## [Task instructions]
Each record listed below is to be output exactly as written.

Extracted data entries:
□ □ □ □

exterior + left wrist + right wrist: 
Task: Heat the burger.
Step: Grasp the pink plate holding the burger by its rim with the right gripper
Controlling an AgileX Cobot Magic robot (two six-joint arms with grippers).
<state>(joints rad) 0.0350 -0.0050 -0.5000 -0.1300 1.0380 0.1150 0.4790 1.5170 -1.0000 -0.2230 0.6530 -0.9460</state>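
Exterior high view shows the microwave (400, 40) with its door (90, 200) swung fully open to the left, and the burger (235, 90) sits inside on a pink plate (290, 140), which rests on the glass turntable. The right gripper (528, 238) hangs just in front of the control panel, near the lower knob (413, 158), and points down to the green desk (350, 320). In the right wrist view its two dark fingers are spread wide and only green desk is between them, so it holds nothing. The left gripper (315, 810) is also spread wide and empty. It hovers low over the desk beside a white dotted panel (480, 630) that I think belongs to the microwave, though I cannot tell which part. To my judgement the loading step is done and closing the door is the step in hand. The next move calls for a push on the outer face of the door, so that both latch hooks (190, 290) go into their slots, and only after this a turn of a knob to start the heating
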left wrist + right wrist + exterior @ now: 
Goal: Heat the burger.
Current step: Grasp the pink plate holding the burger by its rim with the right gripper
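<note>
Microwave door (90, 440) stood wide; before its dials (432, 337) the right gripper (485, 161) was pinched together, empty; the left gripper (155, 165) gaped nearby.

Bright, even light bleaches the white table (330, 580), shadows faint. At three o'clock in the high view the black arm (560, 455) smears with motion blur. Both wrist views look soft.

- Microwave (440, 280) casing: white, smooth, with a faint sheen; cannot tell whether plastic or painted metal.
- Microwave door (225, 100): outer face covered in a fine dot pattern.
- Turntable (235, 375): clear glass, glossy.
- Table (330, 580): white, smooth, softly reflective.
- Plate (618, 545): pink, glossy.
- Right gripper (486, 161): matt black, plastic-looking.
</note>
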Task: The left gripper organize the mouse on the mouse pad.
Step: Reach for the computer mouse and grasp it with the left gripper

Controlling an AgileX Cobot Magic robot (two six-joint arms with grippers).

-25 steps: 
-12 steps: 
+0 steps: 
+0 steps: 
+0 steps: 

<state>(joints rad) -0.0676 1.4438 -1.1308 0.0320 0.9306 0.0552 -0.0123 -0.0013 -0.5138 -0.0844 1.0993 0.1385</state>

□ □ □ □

## [Answer box]
exterior + left wrist + right wrist: 
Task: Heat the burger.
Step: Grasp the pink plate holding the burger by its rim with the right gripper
Controlling an AgileX Cobot Magic robot (two six-joint arms with grippers).
<state>(joints rad) 0.0350 -0.0050 -0.5000 -0.1300 1.0380 0.1150 0.4790 1.5170 -1.0000 -0.2230 0.6530 -0.9460</state>
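Exterior high view shows the microwave (400, 40) with its door (90, 200) swung fully open to the left, and the burger (235, 90) sits inside on a pink plate (290, 140), which rests on the glass turntable. The right gripper (528, 238) hangs just in front of the control panel, near the lower knob (413, 158), and points down to the green desk (350, 320). In the right wrist view its two dark fingers are spread wide and only green desk is between them, so it holds nothing. The left gripper (315, 810) is also spread wide and empty. It hovers low over the desk beside a white dotted panel (480, 630) that I think belongs to the microwave, though I cannot tell which part. To my judgement the loading step is done and closing the door is the step in hand. The next move calls for a push on the outer face of the door, so that both latch hooks (190, 290) go into their slots, and only after this a turn of a knob to start the heating
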left wrist + right wrist + exterior @ now: 
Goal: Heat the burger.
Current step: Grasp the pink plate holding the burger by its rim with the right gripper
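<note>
Microwave door (90, 440) stood wide; before its dials (432, 337) the right gripper (485, 161) was pinched together, empty; the left gripper (155, 165) gaped nearby.

Bright, even light bleaches the white table (330, 580), shadows faint. At three o'clock in the high view the black arm (560, 455) smears with motion blur. Both wrist views look soft.

- Microwave (440, 280) casing: white, smooth, with a faint sheen; cannot tell whether plastic or painted metal.
- Microwave door (225, 100): outer face covered in a fine dot pattern.
- Turntable (235, 375): clear glass, glossy.
- Table (330, 580): white, smooth, softly reflective.
- Plate (618, 545): pink, glossy.
- Right gripper (486, 161): matt black, plastic-looking.
</note>
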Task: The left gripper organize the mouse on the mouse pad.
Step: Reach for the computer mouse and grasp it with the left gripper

Controlling an AgileX Cobot Magic robot (two six-joint arms with grippers).

-25 steps: 
-12 steps: 
+0 steps: 
+0 steps: 
+0 steps: 

<state>(joints rad) -0.0676 1.4438 -1.1308 0.0320 0.9306 0.0552 -0.0123 -0.0013 -0.5138 -0.0844 1.0993 0.1385</state>

With this, the answer is finished.